Evidente que um cidadão que, desde os 25, 30 anos, exerce mandatos legislativos (vereador, deputado federal, estadual e senador) ou ocupa chefias de executivo (prefeitura, governo estadual ou Presidência da República), se não é perdulário, fatalmente atinge uma faixa confortável na classe média alta, podendo ter casa na cidade, casa no campo ou na praia, um ou dois carros etc.
Se receber herança, da própria família ou da família de sua mulher, pode transitar moralmente na categoria de rico ou milionário, ainda que tenha sido, também, homem público.
O diabo é que, nos escândalos que chegam à tona envolvendo autoridades e políticos de vários tamanhos, o que se verifica é uma desproporção entre o patrimônio inicial desses cidadãos e os patrimônios adquiridos, incluindo os decantados sinais exteriores de riqueza.
Tivemos o caso de um político que foi vereador, prefeito, deputado estadual, governador de Estado, exerceu todos esses cargos ininterruptamente, em tempo integral, sem condições de se dedicar, seriamente, a nenhum outro tipo de negócio.
O aumento de seu patrimônio foi astronômico. Em 30 anos de vida pública, ganhando apenas salários de suas funções específicas, saiu do patamar de pobre, muito pobre mesmo, para uma fortuna que na época foi calculada em torno de US$ 52 milhões. Não há corretor de imóveis, operador de Bolsa, agente de consórcio ou dono de jornal e rádio que tenha tido tal e tamanha sorte.
Outro caso não é menos grave. O cidadão tinha um patrimônio pessoal razoável, bem acima da classe média mais confortável. Pelo cálculo dos entendidos, o grupo de sua família (rádio, TV e jornal) devia andar por aí pela casa dos US$ 8 milhões. Em quatro anos de vida pública, triplicou sua fortuna.
Esta crônica não tem preocupação de acusar ninguém. Pelo contrário: sou a favor de maiores salários para os legisladores e governantes, todos aqueles que de alguma forma lidam com orçamento e verbas públicas. Em outra ponta da corda, durante muito tempo, reclamava-se da corrupção nos sistemas judiciário e policial: um delegado honesto em fim de carreira não tinha condições de comprar um Gol, de fazer uma estação de águas com a família em Lambari. No mesmo caso, estavam os agentes da justiça, oficiais, juízes, desembargadores, ministros.
Bem ou mal, a partir de uma nova definição do serviço público, muitas dessas categorias tiveram os vencimentos elevados dentro das possibilidades dos respectivos orçamentos.

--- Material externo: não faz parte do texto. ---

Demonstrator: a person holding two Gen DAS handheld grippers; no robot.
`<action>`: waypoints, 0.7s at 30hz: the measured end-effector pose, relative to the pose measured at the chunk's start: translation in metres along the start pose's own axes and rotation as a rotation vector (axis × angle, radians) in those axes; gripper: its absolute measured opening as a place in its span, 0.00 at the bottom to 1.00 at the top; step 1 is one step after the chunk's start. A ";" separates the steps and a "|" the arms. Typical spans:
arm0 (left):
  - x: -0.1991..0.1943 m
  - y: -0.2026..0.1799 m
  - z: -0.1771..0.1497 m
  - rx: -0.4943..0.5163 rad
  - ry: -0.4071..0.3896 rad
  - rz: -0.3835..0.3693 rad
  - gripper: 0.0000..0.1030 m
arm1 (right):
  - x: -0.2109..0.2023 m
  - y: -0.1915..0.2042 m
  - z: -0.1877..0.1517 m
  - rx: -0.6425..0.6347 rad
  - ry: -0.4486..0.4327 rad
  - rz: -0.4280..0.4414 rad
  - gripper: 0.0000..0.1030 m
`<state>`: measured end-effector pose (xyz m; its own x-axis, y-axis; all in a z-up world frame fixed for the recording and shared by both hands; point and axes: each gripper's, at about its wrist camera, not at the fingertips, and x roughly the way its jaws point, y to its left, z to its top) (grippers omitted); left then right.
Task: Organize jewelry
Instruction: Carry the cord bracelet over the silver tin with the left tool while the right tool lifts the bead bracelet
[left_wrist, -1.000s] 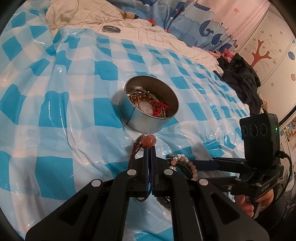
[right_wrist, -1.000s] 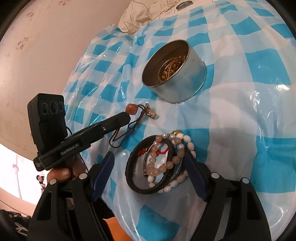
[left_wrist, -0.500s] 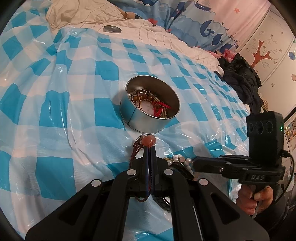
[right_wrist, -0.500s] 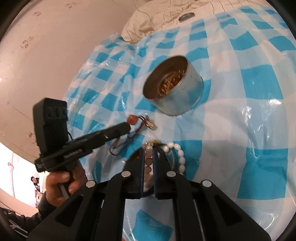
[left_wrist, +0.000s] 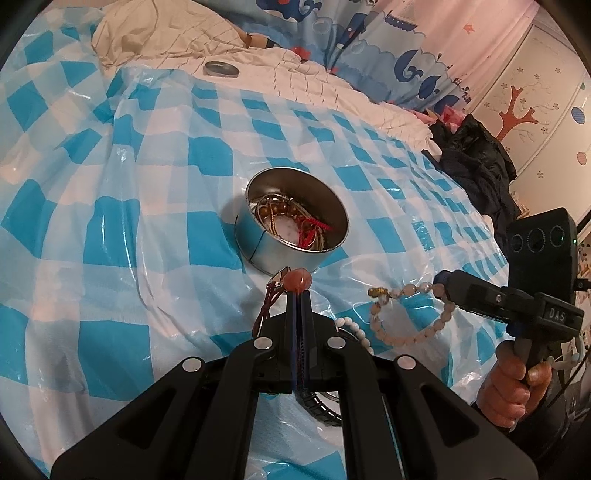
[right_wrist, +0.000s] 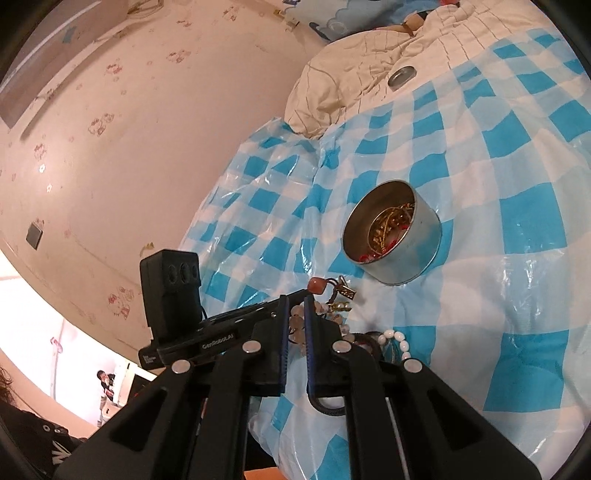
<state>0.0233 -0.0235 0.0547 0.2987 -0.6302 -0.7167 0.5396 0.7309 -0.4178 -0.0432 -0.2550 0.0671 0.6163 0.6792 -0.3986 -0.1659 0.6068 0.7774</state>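
My right gripper (left_wrist: 441, 285) pinches the bead bracelet (left_wrist: 410, 314); my left gripper (left_wrist: 300, 295), pressed together, pins the cord (left_wrist: 266, 308). Hazard: the swinging loop snags the tin (left_wrist: 295, 218) rim.

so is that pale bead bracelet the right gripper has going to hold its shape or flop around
Probably flop: the bracelet droops in a loose loop from the right gripper, clear of the sheet. The round beads look apt to slip between the fingers. It likely swings on the way to the tin.
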 end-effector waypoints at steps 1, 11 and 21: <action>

Bem verdade que nem por isso a eficiência melhorou, nem por isso o caminho para a corrupção foi fechado.
Sempre achei um absurdo o presidente da República ter um salário que qualquer executivo de qualquer média ou grande empresa do mercado recusaria sem maiores explicações. Evidente que há as vantagens do cargo, as mordomias que poderiam ser minimizadas desde que os salários nominais fossem compatíveis com a função.
Não lembro em que ano da década de 80 fui entrevistar um ministro na Dinamarca. Marcamos encontro numa confeitaria central; eu cheguei antes dele, como me competia. Sentei numa cadeira da calçada e esperei. Não conhecia o ministro pessoalmente. Vi um cidadão vestido formalmente chegar de bicicleta. Encostou-a no meio-fio da rua e dirigiu-se a mim e se apresentou. Era o ministro. Perguntei-lhe se não tinha carro, ele disse que tinha um skoda em casa, só o usava nos fins de semana. No ministério, tinha um carro oficial que, no momento, estava levando um assessor para uma cerimônia fora de Copenhague.
Na alternativa, fui cobrir uma cerimônia aqui no Rio na qual compareceria um governador, um prefeito, vários deputados federais e estaduais, vereadores. Foi um congestionamento monstruoso de carros oficiais e particulares. Nenhum deles chegou de bicicleta.
Não estou insinuando que a corrupção seja geral e irrestrita. Mas a hipocrisia dos vencimentos ridículos para funções do bem público é um apelo ao faturamento por fora.